İnsan, bir yolun bir yerden bir yere varışından söz ediyorsa, yolun gerçeğinden bir sırra bulaşmıştır artık. Sevgili ressam, yazar, şair Schuondan ödünç alarak söyleyecek olursam; Alem açısından bakıldığında, İlke, perdelerin arkasında gizlidir der. Peki bu gizi kim bilebilir ki! Kızılokun sözlerinin ve ritim gitarından çıkan ezgilerin Ürkekliği ve sessizliğe doğru bükülüşü bana işte bu lanet olası çaresizliği iliklerime kadar hissettirir

Bir saniye! Lanet okumaktan vazgeçtim! Evet bu çaresizliği hisseden herkesin içinde bence gül bitmeli.

Bir gül biter içimde
tam bildiğim biçimde
tam gecenin üçünde
sevda gibi kanımda can verirken elimde
pençe gibi düşümde uy değil uyku değil

diye söyletmeli hatta.

Gerçeğin çeşitli düzeyleri içerisinde bizim âlemimiz, aşağıların en aşağısı olmakla kalmaz, alabildiğine kirlenir, yeri gelir kana bulaşır ve bir zulüm diyarına dönüşürse, şöyle söylenmekten başka çare kalmayabilir:

Kalbim, neden hep olmazlarda
neden hep çıkmaz sokaklarda
dayanmak artık kolay değil
bırakacak gibisin yarı yolda
sevdin olmadı
bir dünya istedin kardeşçe, olamadı
kalbim, dayanmak artık kolay değil
bırakacak gibisin yarı yolda

Ah! Ah! Bu benim gibiler için geçerli tabi.
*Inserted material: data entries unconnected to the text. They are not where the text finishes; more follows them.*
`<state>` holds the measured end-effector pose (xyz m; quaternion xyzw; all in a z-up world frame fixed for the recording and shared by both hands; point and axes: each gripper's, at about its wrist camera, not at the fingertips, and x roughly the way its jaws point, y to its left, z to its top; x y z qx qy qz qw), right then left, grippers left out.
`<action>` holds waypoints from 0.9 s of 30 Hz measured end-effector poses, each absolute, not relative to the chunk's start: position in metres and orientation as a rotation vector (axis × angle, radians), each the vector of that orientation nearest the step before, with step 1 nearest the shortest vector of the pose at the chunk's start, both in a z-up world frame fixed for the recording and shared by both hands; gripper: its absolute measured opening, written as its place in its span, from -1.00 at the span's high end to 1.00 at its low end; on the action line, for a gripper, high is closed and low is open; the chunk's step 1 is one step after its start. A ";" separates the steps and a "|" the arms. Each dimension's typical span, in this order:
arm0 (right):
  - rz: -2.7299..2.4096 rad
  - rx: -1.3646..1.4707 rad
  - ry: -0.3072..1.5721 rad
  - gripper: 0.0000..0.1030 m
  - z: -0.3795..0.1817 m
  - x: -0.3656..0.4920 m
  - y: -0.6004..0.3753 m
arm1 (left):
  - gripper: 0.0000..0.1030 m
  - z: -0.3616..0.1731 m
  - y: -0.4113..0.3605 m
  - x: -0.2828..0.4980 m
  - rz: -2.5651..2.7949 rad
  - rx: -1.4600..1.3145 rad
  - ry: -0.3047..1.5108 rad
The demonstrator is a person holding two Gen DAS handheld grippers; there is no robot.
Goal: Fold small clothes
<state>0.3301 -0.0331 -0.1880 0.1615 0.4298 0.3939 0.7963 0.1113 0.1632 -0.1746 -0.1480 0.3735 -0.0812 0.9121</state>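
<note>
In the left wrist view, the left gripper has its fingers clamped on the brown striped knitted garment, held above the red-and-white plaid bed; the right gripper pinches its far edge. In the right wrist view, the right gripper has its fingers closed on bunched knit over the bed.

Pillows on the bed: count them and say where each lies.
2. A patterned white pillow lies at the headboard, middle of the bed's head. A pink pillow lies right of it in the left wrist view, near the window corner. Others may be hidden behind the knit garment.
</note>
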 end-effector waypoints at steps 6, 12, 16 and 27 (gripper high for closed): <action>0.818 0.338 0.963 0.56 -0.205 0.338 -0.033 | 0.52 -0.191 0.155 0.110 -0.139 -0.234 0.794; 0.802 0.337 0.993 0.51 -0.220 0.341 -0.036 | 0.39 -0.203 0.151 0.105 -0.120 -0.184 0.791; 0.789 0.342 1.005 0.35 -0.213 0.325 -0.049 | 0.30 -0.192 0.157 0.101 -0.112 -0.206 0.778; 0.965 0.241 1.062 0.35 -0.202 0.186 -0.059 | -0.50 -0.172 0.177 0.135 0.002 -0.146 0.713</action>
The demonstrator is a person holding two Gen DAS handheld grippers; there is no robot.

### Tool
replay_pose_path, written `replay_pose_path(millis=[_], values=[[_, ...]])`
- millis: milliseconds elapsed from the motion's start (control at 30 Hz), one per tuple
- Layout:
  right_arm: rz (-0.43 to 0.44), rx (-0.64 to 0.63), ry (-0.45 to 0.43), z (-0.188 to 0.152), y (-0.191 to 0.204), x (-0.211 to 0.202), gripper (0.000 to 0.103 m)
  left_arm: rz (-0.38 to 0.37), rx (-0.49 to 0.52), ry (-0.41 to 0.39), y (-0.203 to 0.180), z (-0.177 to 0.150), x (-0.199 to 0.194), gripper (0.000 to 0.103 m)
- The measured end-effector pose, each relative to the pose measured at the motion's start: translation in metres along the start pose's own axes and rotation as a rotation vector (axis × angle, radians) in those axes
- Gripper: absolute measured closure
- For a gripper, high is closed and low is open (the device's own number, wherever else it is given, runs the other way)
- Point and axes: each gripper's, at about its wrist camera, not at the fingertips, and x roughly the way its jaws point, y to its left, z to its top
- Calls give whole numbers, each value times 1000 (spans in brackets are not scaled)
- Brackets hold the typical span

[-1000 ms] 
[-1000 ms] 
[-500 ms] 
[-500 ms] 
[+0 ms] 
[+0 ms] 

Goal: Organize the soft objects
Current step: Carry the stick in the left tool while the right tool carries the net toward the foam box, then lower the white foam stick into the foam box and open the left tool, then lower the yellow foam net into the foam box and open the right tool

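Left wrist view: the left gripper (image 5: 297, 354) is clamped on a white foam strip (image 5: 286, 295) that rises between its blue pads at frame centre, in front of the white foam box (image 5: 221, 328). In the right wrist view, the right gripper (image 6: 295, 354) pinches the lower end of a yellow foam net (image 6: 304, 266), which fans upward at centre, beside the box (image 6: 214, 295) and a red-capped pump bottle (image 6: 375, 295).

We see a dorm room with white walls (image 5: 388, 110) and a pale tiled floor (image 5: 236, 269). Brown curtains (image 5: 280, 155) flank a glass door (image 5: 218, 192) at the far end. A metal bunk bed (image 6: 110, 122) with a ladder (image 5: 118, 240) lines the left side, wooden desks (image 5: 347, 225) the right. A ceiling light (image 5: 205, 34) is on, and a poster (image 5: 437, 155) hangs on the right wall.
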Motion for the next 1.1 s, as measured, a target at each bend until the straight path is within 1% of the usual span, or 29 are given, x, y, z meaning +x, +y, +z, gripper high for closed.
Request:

Kızılok gibileri yarı yolda bırakmadı
İşte 21 Eylül 2001 yılında terk ettiği dünya her ne kadar daha zalim ve kanlı ise de onun gibi sade ve alçakgönüllü insanların varlığı bizim gibi yeni yetmelere hâlâ umut olabiliyor Sevgilisine Seni Seviyorum der gibi şarkı söyleyen bu adamın politik duruşu da konfor ve rahatlığın en paradoksal biçimi olan umutsuzluk lüksünden şahsen beni kurtarmaya yetiyor. Egemen muktedir(leri) ve onun bir parçası olan muhalifleri dışlayan, özgürlükçü bir duruştur çünkü bu bana göre.
Sibel Sezalla birlikte, tek bir gitar eşliğinde söylediği o unutulmaz şarkısı; Bu Kalp Seni Unutur mu?nun üstünden yıllar geçse de bazı şeyler unutulmuyor! Bize sesiyle, gitarıyla, sözleri ve hissettirdikleriyle halis bir sanatçının, dünya için daima bir ada, bir orman, bir bulut ve bir umut olduğunu anlatıp duruyor Kendisi, sözlerin anlamının olmadığından söz etse bile

Son söz:
Kalbinizde sevdiklerinize karşı, kin, nefret kalmasın aksi takdirde; Ömür biter, insan söyleyemez yaşamına acıdığını sözünü dilinize dolar durursunuz!